**Work task**
Wherever "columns" appears in a line of the listing, that line should be returned.

**Exercise data**
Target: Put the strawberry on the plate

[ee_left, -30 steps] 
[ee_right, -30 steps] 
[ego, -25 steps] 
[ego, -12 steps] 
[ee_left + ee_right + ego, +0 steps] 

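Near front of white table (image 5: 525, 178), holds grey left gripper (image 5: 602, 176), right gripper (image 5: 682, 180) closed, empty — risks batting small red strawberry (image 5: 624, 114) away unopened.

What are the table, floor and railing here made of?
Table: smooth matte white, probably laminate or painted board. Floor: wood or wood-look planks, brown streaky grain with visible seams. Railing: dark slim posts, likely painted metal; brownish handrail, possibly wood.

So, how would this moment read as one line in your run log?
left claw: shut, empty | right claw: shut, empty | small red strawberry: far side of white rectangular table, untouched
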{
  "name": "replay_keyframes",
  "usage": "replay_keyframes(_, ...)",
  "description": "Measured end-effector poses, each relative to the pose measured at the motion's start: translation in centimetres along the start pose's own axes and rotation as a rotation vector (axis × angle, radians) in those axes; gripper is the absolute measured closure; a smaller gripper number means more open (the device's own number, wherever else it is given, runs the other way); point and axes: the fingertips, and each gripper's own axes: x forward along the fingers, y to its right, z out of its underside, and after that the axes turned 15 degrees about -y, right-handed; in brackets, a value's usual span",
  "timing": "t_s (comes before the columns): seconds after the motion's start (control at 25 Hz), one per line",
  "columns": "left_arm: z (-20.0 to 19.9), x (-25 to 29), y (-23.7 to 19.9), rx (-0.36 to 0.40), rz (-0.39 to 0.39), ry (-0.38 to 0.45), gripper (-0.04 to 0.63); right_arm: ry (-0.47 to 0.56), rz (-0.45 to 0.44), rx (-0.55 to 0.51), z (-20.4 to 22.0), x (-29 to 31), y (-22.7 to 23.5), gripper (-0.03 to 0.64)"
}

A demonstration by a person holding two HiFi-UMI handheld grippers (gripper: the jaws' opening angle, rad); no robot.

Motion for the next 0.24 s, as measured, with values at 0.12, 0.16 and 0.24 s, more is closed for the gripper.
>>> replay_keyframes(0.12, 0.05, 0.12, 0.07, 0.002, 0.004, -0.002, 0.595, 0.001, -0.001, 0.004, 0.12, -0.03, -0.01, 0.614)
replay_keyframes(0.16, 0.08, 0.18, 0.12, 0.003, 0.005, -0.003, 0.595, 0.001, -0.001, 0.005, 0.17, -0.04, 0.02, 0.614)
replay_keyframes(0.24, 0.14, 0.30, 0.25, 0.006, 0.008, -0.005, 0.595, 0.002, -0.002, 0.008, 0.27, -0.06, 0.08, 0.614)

**Answer space**
  "timing": "t_s (comes before the columns): seconds after the motion's start (control at 25 Hz), one per line",
  "columns": "left_arm: z (-20.0 to 19.9), x (-25 to 29), y (-23.7 to 19.9), rx (-0.36 to 0.40), rz (-0.39 to 0.39), ry (-0.38 to 0.45), gripper (-0.04 to 0.63); right_arm: ry (-0.47 to 0.56), rz (-0.45 to 0.44), rx (-0.55 to 0.51), z (-20.4 to 22.0), x (-29 to 31), y (-22.7 to 23.5), gripper (-0.03 to 0.64)"

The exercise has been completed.